Problem details :: Please copy the listing that follows exactly, leaving out any pictures.

== Dataset excerpt ==

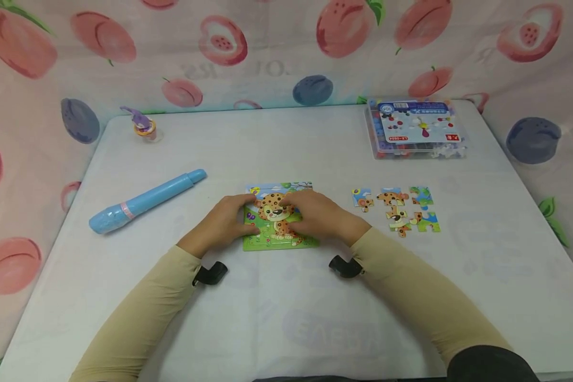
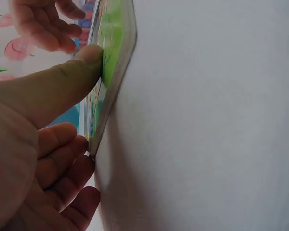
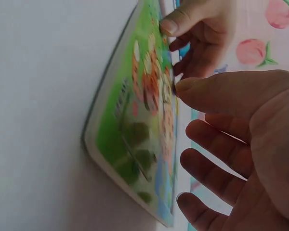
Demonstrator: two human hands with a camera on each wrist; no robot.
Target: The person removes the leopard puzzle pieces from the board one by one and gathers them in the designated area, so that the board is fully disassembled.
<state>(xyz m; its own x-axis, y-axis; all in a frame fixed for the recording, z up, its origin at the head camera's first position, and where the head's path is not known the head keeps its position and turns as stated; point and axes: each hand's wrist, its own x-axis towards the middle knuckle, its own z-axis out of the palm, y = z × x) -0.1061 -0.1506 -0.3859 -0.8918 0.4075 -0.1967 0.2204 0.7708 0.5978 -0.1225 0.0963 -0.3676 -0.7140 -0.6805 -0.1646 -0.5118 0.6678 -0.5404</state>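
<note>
Puzzle board (image 1: 267, 243) flat on the table (image 1: 277, 297), between the two hands, under the fingertips. Left hand (image 1: 223, 220): thumb and fingers wide apart in a loose C over the board's left side, thumb tip on its face near the edge. Right hand (image 1: 322, 216): same loose C on the right side, thumb at the face, other fingers relaxed and spaced. Neither one pinches anything that I can see; pressure can't be told.

Status, my read: early. Loose pieces (image 1: 398, 217) sit off the board, to the right of the right fingers, in two rough rows; some look to touch, so exact count unclear. Leopard picture (image 1: 273, 209) on the board looks whole between the fingers; can't tell printed base from seated pieces. Left to do, by the look of it: every piece in that group.

Blue tube (image 1: 148, 201) is left of the left fingers; box (image 1: 417, 130) beyond the right ones.
</note>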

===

Response below ::
Demonstrator: two human hands with a camera on each wrist; no robot.
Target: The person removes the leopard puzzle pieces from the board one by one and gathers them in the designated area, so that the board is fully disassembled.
<state>(xyz m; its own x-axis, y-axis; all in a frame fixed for the recording, z up, its origin at the head camera's first position, and where the head's path is not known the head keeps its position and turns as stated; point and axes: each hand's wrist, its own x-axis towards the middle knuckle, its own z-axis out of the palm, y = z × x) -0.1061 -0.1506 -0.3859 -0.8918 0.4075 -0.1967 0.2204 0.7708 0.5978 -0.1225 0.0963 -0.3676 -0.7140 -0.6805 -0.1646 -0.5118 0.6678 -0.5404</state>
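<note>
Puzzle board (image 1: 267, 243) flat on the table (image 1: 277, 297), between the two hands, under the fingertips. Left hand (image 1: 223, 220): thumb and fingers wide apart in a loose C over the board's left side, thumb tip on its face near the edge. Right hand (image 1: 322, 216): same loose C on the right side, thumb at the face, other fingers relaxed and spaced. Neither one pinches anything that I can see; pressure can't be told.

Status, my read: early. Loose pieces (image 1: 398, 217) sit off the board, to the right of the right fingers, in two rough rows; some look to touch, so exact count unclear. Leopard picture (image 1: 273, 209) on the board looks whole between the fingers; can't tell printed base from seated pieces. Left to do, by the look of it: every piece in that group.

Blue tube (image 1: 148, 201) is left of the left fingers; box (image 1: 417, 130) beyond the right ones.
</note>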

The response is finished, and the exercise is complete.